▸ Task statement
Start at the line in the entries below that contains "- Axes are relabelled", stop at the line that contains "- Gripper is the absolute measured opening", and output exactly the lines in that span, both ends included.

[Opening Supplied material section]

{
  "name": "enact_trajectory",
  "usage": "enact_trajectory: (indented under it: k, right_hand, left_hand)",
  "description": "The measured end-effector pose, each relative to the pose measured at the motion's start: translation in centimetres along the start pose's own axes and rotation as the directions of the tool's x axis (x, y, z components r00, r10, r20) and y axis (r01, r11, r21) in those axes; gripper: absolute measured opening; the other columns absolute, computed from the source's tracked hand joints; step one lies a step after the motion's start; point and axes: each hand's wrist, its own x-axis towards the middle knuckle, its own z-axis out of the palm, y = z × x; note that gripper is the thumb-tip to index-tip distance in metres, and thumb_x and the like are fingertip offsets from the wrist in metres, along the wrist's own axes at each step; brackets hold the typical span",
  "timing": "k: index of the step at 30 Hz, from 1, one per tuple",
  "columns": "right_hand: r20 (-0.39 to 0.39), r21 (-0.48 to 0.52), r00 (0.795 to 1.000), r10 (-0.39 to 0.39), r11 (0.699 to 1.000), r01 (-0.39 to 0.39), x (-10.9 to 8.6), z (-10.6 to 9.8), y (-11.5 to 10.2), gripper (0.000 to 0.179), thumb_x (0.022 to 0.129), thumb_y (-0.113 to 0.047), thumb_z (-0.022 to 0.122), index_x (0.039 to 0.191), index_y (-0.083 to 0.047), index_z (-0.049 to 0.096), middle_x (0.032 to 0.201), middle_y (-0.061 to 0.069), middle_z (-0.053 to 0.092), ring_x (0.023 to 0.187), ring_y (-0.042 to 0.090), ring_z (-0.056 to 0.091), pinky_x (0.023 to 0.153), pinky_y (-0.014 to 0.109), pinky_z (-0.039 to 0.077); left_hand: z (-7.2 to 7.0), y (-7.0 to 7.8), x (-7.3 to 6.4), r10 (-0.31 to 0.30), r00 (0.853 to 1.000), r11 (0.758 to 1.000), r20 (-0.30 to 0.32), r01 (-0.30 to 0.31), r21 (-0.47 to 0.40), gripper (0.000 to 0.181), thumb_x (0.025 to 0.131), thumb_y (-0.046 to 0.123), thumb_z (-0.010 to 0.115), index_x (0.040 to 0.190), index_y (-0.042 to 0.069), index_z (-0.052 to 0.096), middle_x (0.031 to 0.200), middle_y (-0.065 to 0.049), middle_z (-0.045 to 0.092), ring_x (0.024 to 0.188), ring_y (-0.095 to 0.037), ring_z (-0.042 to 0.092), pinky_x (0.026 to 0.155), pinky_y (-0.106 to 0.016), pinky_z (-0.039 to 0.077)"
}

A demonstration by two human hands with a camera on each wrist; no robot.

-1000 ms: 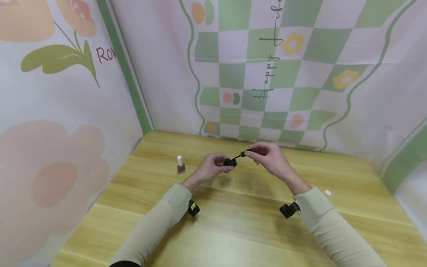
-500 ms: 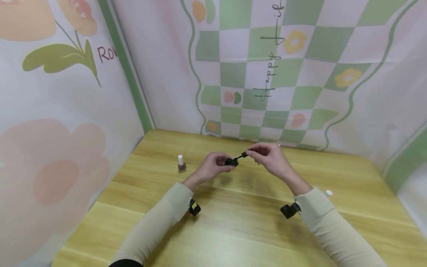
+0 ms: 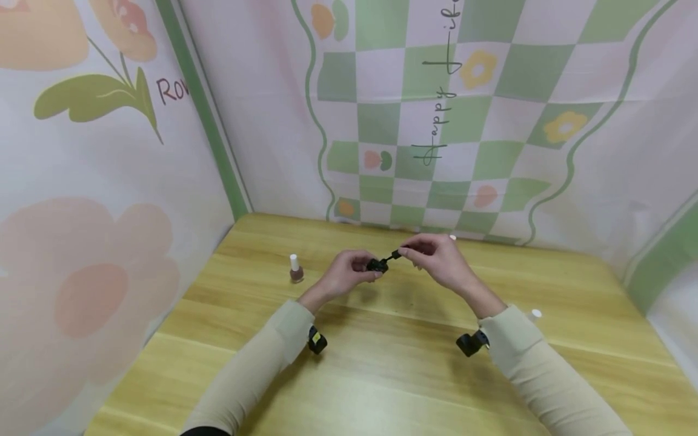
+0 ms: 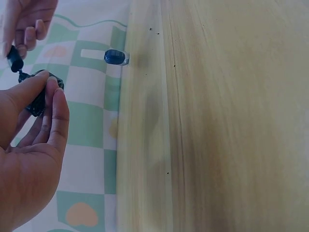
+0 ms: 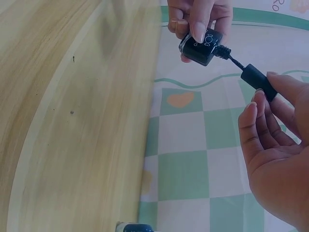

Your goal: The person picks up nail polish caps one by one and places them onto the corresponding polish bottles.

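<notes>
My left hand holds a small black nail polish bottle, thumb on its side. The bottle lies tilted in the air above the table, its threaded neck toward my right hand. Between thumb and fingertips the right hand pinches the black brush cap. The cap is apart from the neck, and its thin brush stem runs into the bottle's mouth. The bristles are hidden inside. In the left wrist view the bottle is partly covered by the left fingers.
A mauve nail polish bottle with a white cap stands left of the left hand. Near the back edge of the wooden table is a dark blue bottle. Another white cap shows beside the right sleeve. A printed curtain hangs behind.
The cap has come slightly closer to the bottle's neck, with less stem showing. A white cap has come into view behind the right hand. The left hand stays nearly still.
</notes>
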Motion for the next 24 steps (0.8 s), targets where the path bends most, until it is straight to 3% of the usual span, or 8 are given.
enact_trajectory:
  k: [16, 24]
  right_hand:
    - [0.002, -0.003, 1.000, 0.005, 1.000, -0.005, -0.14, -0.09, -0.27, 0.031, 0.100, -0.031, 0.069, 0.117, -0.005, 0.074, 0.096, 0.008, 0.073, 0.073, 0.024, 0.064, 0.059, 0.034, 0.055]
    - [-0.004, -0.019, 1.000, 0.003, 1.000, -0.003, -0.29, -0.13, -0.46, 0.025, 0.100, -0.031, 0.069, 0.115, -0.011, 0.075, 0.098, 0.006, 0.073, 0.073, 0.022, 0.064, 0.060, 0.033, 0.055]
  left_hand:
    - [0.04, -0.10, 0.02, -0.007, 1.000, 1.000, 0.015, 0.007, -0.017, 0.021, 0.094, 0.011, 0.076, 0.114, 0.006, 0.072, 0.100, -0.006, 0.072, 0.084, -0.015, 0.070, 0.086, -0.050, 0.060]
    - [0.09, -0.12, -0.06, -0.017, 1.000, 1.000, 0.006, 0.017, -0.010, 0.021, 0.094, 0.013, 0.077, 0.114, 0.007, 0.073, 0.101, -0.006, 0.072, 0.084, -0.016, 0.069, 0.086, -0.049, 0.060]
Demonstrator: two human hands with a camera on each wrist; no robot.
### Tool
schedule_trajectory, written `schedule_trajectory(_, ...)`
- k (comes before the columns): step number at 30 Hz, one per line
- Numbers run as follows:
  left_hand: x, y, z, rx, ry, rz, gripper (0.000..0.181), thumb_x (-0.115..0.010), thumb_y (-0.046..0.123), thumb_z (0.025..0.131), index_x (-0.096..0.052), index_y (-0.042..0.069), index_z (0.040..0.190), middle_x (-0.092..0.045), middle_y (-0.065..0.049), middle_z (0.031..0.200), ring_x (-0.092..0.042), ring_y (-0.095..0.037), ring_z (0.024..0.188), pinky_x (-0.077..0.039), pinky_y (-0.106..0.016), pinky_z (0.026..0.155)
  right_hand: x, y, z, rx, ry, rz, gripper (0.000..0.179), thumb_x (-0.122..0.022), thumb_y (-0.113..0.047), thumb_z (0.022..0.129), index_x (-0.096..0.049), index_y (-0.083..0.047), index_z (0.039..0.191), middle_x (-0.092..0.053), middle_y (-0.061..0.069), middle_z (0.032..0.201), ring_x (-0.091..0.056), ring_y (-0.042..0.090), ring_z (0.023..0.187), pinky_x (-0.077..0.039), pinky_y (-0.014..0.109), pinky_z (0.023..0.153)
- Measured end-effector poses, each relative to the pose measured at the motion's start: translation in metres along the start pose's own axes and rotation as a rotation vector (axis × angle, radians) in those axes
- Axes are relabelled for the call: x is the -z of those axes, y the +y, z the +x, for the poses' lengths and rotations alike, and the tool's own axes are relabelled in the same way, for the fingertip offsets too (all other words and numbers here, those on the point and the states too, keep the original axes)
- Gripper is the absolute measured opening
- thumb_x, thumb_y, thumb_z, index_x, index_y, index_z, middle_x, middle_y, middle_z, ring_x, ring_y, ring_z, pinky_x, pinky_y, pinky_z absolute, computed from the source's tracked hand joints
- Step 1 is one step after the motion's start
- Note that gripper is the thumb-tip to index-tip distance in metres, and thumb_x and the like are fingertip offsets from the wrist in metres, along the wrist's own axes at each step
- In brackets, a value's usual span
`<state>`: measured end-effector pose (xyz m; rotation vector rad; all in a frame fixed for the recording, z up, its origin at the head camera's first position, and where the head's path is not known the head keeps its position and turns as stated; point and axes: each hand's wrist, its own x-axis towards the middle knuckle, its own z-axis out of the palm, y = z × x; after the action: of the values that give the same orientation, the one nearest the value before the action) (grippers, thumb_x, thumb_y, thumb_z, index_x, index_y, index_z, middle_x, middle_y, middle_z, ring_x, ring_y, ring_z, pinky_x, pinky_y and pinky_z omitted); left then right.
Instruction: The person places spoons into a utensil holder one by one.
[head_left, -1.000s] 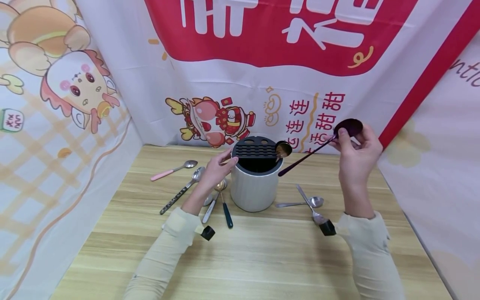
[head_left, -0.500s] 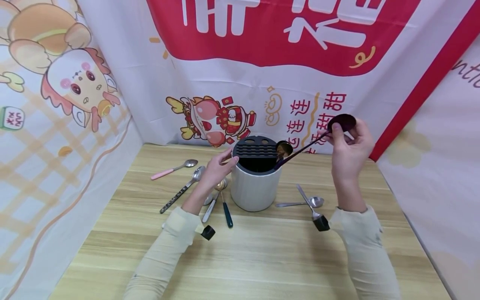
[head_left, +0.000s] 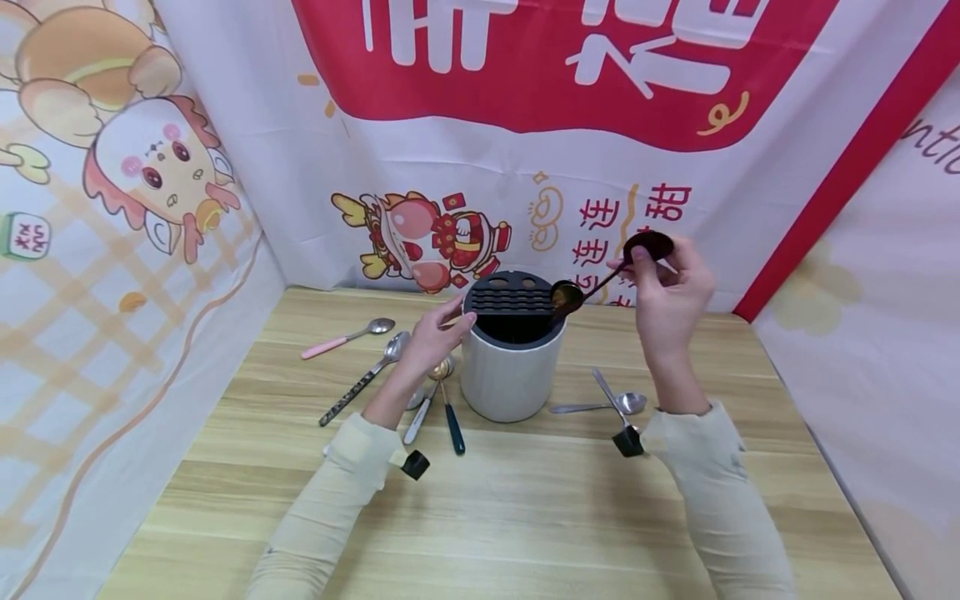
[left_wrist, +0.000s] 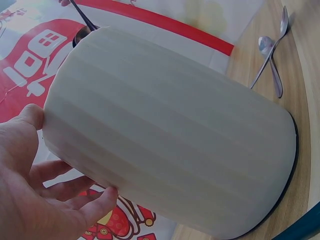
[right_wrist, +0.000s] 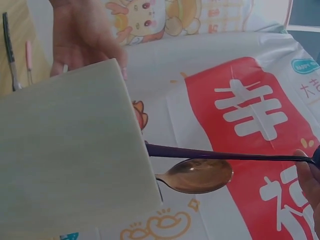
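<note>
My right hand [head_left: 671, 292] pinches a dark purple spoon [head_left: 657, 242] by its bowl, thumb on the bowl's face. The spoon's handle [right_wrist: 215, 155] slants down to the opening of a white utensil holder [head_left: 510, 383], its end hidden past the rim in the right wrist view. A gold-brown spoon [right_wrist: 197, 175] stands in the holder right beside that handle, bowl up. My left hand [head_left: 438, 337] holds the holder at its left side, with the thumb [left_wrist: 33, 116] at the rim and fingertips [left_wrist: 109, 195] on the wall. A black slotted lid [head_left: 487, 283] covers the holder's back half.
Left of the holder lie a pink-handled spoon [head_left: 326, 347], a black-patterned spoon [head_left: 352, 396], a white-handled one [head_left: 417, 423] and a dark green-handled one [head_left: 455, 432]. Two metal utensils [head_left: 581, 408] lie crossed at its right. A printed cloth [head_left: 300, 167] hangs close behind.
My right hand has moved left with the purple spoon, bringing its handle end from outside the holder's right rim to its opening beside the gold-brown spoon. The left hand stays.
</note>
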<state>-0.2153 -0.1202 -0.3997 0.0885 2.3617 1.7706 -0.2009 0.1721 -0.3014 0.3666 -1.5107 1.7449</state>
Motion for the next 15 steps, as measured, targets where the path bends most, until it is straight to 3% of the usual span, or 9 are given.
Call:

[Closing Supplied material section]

▸ Answer
- Axes are relabelled for the call: x is the -z of those axes, y the +y, z the +x, for the poses' lengths and rotations alike, and the tool's own axes are relabelled in the same way, for the fingertip offsets too (all other words and numbers here, those on the point and the states too, keep the original axes)
- Gripper is the absolute measured opening

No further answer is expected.